* About this exercise *
So that nothing is lost, write out all the lines below exactly.

# # # # #

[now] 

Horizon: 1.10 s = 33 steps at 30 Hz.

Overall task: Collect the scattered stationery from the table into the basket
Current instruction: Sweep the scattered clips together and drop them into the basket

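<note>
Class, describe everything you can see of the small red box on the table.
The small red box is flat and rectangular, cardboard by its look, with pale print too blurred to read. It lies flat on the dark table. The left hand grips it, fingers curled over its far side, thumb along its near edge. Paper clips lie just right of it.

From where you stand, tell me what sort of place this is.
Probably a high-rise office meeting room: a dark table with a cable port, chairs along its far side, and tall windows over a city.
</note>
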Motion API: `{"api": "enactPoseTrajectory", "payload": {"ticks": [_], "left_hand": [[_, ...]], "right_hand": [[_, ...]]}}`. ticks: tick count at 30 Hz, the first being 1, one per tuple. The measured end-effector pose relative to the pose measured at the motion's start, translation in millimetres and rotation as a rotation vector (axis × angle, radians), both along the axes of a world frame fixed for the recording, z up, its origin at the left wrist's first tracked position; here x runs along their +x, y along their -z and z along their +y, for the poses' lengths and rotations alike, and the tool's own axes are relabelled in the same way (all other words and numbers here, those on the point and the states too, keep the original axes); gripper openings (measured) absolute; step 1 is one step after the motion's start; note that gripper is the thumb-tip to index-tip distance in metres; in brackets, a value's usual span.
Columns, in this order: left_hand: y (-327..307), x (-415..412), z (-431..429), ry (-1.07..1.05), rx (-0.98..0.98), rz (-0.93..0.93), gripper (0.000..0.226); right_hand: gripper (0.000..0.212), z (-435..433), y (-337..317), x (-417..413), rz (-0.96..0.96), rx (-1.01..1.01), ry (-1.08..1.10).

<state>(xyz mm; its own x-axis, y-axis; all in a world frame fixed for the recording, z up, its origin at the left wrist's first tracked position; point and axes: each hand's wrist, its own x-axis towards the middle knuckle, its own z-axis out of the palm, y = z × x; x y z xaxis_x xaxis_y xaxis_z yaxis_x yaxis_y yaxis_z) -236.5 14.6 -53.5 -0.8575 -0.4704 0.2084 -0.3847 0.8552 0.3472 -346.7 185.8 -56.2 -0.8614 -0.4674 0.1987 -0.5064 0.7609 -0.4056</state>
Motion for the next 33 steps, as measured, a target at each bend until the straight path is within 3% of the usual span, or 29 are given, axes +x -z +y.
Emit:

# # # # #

* Exercise solution *
[now] 

Horizon: 1.10 s = 33 steps at 30 Hz.

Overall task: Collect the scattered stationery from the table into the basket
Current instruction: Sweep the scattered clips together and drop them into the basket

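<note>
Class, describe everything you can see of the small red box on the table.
The small red box is flat and rectangular, cardboard by its look, with pale print too blurred to read. It lies flat on the dark table. The left hand grips it, fingers curled over its far side, thumb along its near edge. Paper clips lie just right of it.

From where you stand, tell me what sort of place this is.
Probably a high-rise office meeting room: a dark table with a cable port, chairs along its far side, and tall windows over a city.
</note>
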Motion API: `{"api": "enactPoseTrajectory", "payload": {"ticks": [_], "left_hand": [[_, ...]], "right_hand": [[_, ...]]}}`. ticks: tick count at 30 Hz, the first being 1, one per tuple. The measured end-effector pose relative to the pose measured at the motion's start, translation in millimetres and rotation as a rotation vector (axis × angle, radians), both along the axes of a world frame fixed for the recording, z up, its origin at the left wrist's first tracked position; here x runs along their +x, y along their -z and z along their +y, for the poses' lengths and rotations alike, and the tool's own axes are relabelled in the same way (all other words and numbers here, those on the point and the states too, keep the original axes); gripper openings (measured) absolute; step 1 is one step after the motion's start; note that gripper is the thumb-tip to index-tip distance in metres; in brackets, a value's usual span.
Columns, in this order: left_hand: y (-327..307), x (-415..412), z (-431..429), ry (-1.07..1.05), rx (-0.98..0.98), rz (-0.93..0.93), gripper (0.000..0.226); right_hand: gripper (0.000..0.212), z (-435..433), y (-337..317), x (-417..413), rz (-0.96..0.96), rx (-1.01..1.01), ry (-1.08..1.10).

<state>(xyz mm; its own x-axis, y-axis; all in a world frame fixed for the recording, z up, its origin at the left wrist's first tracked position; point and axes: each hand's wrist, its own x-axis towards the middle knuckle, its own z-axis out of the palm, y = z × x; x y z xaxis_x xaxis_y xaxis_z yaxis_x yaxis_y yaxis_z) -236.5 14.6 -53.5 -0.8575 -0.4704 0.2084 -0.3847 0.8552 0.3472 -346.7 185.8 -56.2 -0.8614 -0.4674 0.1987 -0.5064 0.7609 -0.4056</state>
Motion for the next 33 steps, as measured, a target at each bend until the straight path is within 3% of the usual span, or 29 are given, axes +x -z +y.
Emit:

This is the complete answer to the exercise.